Your cluster is gone. Complete failure. The cloud region is down, the hardware died, or someone ran the wrong terraform destroy. Everything is gone.

Now what?

If you’ve been doing GitOps right, the answer is: spin up a new cluster, point ArgoCD at Git, wait. Your entire infrastructure recreates itself.

This is the ultimate promise of GitOps: Git is your backup.

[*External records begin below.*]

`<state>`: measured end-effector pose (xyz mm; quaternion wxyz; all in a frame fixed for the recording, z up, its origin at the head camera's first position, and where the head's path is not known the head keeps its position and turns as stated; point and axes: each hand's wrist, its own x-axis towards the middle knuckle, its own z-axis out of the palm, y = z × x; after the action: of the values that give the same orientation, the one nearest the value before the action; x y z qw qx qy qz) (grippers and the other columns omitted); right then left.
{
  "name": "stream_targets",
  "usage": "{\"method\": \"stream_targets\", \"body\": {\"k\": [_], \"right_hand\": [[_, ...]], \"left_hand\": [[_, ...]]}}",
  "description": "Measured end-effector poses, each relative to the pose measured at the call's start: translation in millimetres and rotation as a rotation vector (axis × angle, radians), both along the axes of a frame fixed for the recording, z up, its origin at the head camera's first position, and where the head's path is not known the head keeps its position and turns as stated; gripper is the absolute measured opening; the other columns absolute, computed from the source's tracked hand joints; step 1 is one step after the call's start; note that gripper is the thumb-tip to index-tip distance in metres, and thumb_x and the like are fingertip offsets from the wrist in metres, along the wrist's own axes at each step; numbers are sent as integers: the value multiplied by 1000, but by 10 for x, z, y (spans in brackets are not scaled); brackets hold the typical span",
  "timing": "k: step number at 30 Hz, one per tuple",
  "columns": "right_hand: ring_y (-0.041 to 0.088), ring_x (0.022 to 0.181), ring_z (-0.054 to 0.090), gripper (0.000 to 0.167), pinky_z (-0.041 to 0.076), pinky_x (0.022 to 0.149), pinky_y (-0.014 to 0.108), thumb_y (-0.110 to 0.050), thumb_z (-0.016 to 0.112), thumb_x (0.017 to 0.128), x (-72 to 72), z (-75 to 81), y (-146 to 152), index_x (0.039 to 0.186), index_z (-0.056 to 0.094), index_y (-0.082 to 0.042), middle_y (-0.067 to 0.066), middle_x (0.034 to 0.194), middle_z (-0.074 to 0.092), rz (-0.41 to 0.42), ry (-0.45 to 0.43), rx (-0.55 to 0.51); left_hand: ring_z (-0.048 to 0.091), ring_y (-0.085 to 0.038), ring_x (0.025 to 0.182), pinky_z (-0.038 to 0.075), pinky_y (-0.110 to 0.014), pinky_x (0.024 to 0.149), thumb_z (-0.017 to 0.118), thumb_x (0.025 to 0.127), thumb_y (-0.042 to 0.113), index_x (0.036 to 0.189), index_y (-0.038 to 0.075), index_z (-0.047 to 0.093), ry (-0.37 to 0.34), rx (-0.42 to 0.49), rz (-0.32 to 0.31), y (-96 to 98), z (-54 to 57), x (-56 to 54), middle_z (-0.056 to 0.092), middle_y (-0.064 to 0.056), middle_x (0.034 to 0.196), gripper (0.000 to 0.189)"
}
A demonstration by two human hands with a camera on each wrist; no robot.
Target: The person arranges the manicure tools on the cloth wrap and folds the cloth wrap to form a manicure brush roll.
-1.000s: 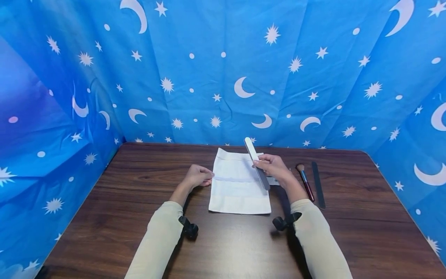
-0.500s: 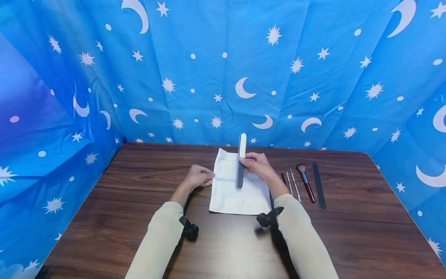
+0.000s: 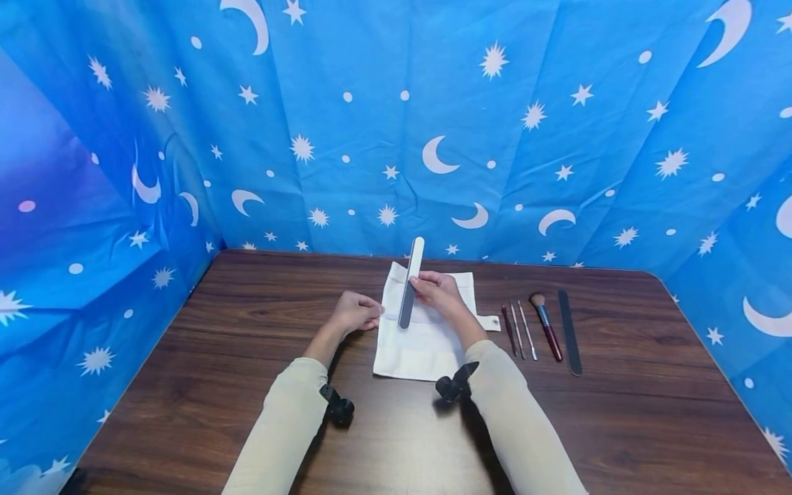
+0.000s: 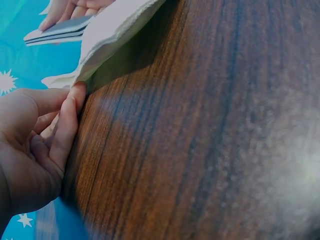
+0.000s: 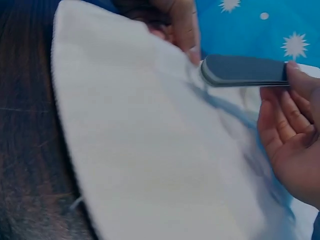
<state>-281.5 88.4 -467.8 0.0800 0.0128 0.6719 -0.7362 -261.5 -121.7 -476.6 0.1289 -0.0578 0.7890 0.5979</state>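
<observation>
A white cloth roll point(image 3: 421, 354) lies spread on the table, with a crosswise seam and a snap tab point(image 3: 491, 323) sticking out to its right. My left hand point(image 3: 354, 313) pinches its left edge between thumb and fingers; the left wrist view shows that edge slightly raised from the wood. Above the cloth, my right hand point(image 3: 441, 294) holds a thick nail buffer point(image 3: 411, 282) by its middle. The buffer is tilted, white at its far end and grey at its near end. In the right wrist view the grey end point(image 5: 245, 70) points toward the left hand.
Right of the cloth lie several tools side by side: a dark-handled tool point(image 3: 509, 330), two slim metal tools point(image 3: 516, 330), a makeup brush point(image 3: 547, 328) and a dark flat nail file point(image 3: 569, 333). A blue curtain with moons and stars point(image 3: 346, 124) hangs behind the brown table point(image 3: 247, 330).
My right hand has carried the nail buffer leftward across the cloth and turned it to lean the other way. The slim tools and snap tab have come into sight. My left hand stays put.
</observation>
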Motion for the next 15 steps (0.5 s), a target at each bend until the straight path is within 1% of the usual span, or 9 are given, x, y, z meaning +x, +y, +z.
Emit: {"method": "stream_targets", "body": {"k": [4,8,11,15], "right_hand": [[5,75,65,37,56,72,21,-6,64,104,-22,-62,-40,132,58,18,-3,88,69,-36,1,-49],[5,73,67,33,57,71,21,-4,63,104,-16,-74,-50,128,59,18,-3,85,70,-34,0,-69],[5,71,66,25,57,68,20,-3,62,105,-23,-87,-43,121,61,16,-3,82,69,-35,-7,-90],[6,68,65,9,56,66,20,-2,60,106,-38,-117,-27,108,61,6,-4,78,68,-70,-17,-151]], "left_hand": [[58,-4,55,50,-16,53,71,97,-3,104,-13,75,13,-4,12,22,1,9,64,-4,67,13],[58,-4,54,50,-15,52,71,96,-5,103,-14,75,35,17,24,23,-25,19,63,-3,65,12],[58,-4,54,50,-15,52,71,96,-5,102,-15,74,45,23,23,19,-40,23,63,-2,65,12],[59,-4,55,50,-15,53,70,96,-5,104,-15,74,54,31,14,23,-46,27,63,-2,65,13]]}}
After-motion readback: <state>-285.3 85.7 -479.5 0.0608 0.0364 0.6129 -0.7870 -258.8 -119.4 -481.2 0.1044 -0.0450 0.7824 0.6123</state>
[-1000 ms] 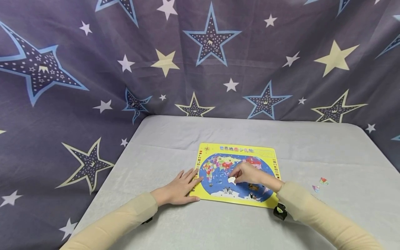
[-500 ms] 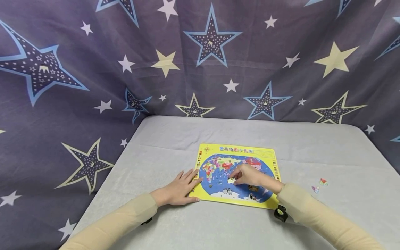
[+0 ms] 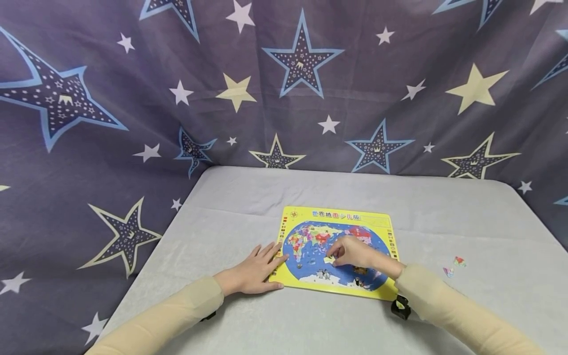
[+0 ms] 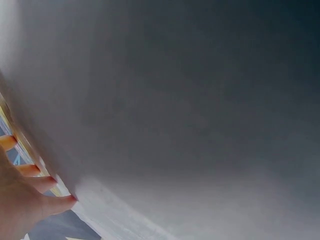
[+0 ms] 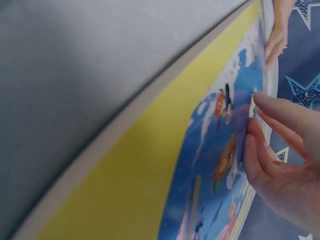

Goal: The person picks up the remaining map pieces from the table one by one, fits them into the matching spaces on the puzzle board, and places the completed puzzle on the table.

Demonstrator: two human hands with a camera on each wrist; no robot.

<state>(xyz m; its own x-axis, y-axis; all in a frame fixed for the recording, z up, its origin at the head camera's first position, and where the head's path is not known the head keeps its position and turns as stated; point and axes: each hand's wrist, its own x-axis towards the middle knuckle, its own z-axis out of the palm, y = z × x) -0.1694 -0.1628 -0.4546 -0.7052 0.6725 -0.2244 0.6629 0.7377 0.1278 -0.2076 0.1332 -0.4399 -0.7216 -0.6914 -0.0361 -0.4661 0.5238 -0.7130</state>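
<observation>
A world map puzzle board (image 3: 277, 276) with a yellow border and blue oceans lies flat on the table. My left hand (image 3: 250, 272) rests at its left edge with fingers spread, fingertips over the border. Over the blue sea right of the middle, my right hand (image 3: 353, 250) pinches a small pale yellow puzzle piece (image 3: 329, 259) between thumb and fingers, close against the board. In the right wrist view the piece (image 5: 252, 107) shows edge-on at the fingertips. The left wrist view has the left fingers (image 4: 60, 204) along the board's edge.
Two small loose puzzle pieces, one red and green (image 3: 459, 261) and one pink and purple (image 3: 448, 271), lie on the grey table cover (image 3: 230, 217) right of the board. A dark star-patterned curtain (image 3: 275, 118) hangs behind and to the left.
The piece's visible face has gone from white to pale yellow as my right hand settles it lower on the board. My left hand has stayed in place.
</observation>
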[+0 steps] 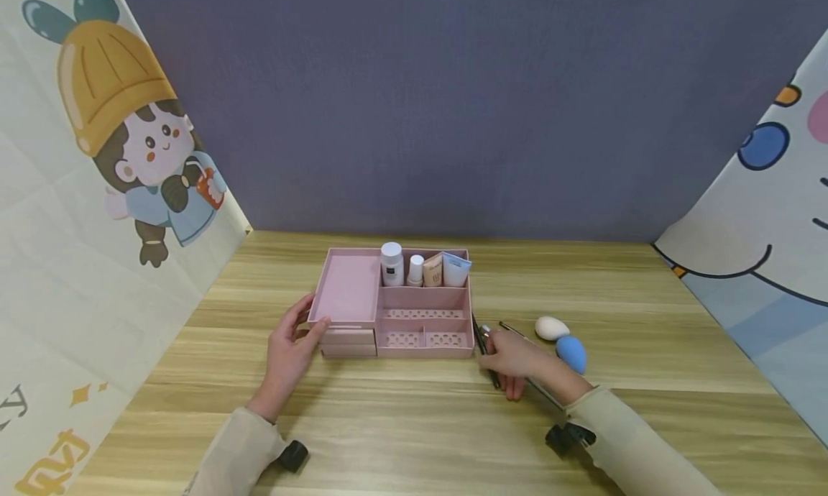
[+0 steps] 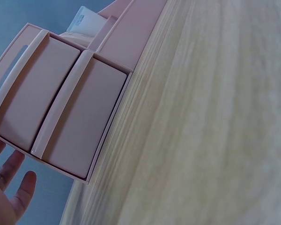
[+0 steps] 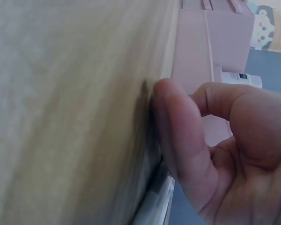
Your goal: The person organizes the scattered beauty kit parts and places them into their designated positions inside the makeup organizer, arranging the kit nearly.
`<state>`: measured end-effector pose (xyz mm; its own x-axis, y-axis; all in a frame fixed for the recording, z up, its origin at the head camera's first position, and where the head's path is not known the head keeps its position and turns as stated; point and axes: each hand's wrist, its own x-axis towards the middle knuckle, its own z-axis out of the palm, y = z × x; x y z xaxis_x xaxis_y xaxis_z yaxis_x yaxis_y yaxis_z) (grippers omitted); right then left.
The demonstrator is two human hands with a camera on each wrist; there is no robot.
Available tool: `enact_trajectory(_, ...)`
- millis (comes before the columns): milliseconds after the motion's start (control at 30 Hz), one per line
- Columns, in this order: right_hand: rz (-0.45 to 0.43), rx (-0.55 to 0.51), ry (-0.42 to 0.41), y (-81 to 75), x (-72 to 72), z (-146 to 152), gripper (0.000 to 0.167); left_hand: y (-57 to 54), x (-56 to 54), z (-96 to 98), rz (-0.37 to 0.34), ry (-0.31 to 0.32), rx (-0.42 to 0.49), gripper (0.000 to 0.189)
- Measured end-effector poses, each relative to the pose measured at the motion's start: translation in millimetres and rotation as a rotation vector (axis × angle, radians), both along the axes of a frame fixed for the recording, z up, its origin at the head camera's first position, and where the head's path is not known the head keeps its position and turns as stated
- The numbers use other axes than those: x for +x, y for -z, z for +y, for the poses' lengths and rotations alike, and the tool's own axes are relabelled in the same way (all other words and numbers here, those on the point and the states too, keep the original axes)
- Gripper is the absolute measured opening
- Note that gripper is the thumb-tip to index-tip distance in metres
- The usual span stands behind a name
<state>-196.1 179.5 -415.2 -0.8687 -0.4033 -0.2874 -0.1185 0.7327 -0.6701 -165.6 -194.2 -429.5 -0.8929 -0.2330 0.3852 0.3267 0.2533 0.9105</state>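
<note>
A pink desktop organizer (image 1: pixel 346 287) stands on the table, its drawers (image 2: pixel 79 112) facing the left wrist camera. My left hand (image 1: pixel 291 348) touches its left front corner, thumb on the upper edge and fingers loosely spread along the side. To the right of the organizer, my right hand (image 1: pixel 514 356) is down at the table over a slim dark pen-like stick (image 1: pixel 480 334). In the right wrist view the fingertips (image 3: pixel 171 108) touch or nearly touch the blurred stick; whether they pinch it is unclear. A small silver-ended piece (image 1: pixel 485 329) shows beside these fingers.
A white bottle (image 1: pixel 392 266), a smaller white-capped bottle (image 1: pixel 416 271), a beige tube (image 1: pixel 433 272) and a light-blue tube (image 1: pixel 456 269) stand in the organizer's back compartment. Another thin stick (image 1: pixel 546 395) runs under the right hand. White (image 1: pixel 551 328) and blue (image 1: pixel 572 354) egg-shaped sponges lie right.
</note>
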Motion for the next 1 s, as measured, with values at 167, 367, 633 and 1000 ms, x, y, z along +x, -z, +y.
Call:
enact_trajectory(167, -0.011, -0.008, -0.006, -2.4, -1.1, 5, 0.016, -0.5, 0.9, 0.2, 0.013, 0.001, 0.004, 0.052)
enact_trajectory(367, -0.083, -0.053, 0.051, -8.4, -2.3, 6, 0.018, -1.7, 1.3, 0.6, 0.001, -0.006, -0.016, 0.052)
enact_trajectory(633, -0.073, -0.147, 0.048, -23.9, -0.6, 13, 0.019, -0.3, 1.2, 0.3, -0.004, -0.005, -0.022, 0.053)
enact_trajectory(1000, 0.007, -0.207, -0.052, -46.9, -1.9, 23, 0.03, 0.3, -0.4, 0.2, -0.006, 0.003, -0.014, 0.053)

Why GitOps Changes Disaster Recovery

Traditional DR involves:

  • Regular backups of cluster state
  • Backup storage (etcd snapshots, Velero backups)
  • Tested restore procedures
  • Recovery time measured in hours

GitOps DR is different:

  • Cluster state IS the backup (it’s in Git)
  • No separate backup infrastructure needed
  • Recovery = bootstrap + sync
  • Recovery time measured in minutes

The difference comes from treating cluster state as derived, not primary. The primary data is in Git. Clusters are disposable.

flowchart TD
    subgraph traditional["Traditional"]
        TC["Cluster<br/>(primary)"] -->|backup| TB["Backup<br/>(secondary)"]
    end

    subgraph gitops["GitOps"]
        GG["Git<br/>(primary)"] -->|sync| GC["Cluster<br/>(derived)"]
    end

What You Need for GitOps DR

For this to work, everything must be in Git:

1. Application Manifests

All your workload definitions:

  • Deployments, Services, ConfigMaps
  • Helm charts with values files
  • Kustomize overlays

This is the easy part. Most teams already have this.

2. Infrastructure Configuration

Cluster-level resources:

  • Namespaces
  • RBAC (Roles, RoleBindings, ServiceAccounts)
  • NetworkPolicies
  • ResourceQuotas
  • PodSecurityPolicies / Pod Security Standards

Often forgotten, but critical for security and isolation.

3. Platform Components

The tools your applications depend on:

  • Ingress controllers
  • Cert-manager
  • Monitoring stack (Prometheus, Grafana)
  • Logging (Loki, Fluentd)
  • Service mesh (if used)

4. Secrets Strategy

Secrets are special — you can’t store plain secrets in Git. Options:

  • Sealed Secrets: Encrypted in Git, decrypted in cluster
  • External Secrets: Fetch from Vault/AWS Secrets Manager
  • SOPS: Encrypt files with keys you control

The important thing: secrets must be reproducible, not stored only in the cluster.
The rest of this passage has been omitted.